Their comments came in response to criticism leveled at the spy community in the aftermath of the Christmas Day bombing plot.
The name of the suspect, Umar Farouk Abdulmutallab, was reportedly in watch-list databases, but not the “no fly” list which would have prevented him from boarding the Detroit-bound flight.
Former CIA Director Gen. Michael Hayden said he had received a “fairly decent account” of what happened from former colleagues in the intelligence community. Everything the CIA had in its files was shared with the National Counterterrorism Center, he said at the National Defense Industrial Association biometrics conference.
“One of the side effects of increased sharing is that we have created a tsunami of information rushing at our analysts,” said Hayden, who is now a consultant with the Chertoff Group. The center adds 200 names to its watch lists every day, he added.
James Clapper, undersecretary of defense for intelligence, said analysts are not “clairvoyant mind readers … We’re simply not going to bat .1000 all the time.”
“It’s not so much connecting dots, it’s the number of dots and their obscurity and their opaqueness,” Clapper said, but added that the “dot” cliche should be banned from the English language. “It’s much more abstract and less specific than it appears after the fact,” he said, answering those who have used 20/20 hindsight to make conclusions about the case.

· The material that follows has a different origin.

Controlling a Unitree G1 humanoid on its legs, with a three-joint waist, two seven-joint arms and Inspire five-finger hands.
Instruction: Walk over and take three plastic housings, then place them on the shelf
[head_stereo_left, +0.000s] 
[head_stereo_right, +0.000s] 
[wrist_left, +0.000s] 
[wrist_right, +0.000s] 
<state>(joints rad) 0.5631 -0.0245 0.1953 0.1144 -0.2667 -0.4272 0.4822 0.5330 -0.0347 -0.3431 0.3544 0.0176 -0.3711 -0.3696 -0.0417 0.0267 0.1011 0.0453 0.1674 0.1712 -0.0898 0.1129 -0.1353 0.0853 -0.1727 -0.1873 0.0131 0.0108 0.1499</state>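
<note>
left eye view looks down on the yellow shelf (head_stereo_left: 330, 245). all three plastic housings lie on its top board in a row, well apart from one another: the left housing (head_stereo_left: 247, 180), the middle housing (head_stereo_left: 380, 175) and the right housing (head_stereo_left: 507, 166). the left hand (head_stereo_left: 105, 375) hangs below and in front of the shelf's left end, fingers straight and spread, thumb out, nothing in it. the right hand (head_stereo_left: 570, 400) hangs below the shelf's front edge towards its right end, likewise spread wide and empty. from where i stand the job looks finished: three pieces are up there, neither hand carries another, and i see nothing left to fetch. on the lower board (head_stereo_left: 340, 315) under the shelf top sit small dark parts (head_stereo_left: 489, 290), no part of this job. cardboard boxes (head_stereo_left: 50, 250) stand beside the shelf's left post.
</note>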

The criteria for placing someone on a “no fly” list are very stringent, Clapper said. They are almost equivalent to what would pass muster in a court of law, he asserted. If names are added because of “wispy intelligence” then the lists will expand. Innocent travelers may have their rights infringed upon, he said.
The Defense Department has contributed 870 names to the list, and 70 of the suspects later attempted to board flights, but were denied, he said.
Hayden said the “broad political pressure” prior to the Christmas Day plot was to make it hard to get on the no fly list. Now, with the “hyperventilating” in the aftermath of the Christmas Day plot, that has come full circle.
“Getting on the no-fly list is a challenge,” Hayden said. Adding names that don’t belong there would be counterproductive.
“You can’t ignore the fact that [Abdulmutallab] boarded the aircraft with a weapon,” he said of the plot. Nevertheless, the incident “actually reflects the success of our endeavors. It was almost a Hail Mary pass on the part of al-Qaida.”
The terrorist group apparently sent a man with little training, and gave him an explosive device that had a low probability of success.
“Despite all those things, we were only one half jump behind him,” he said.“That should be taken as a metric on what our collective efforts have been able to do over the past eight years in terms of closing options to al-Qaida,” Hayden said.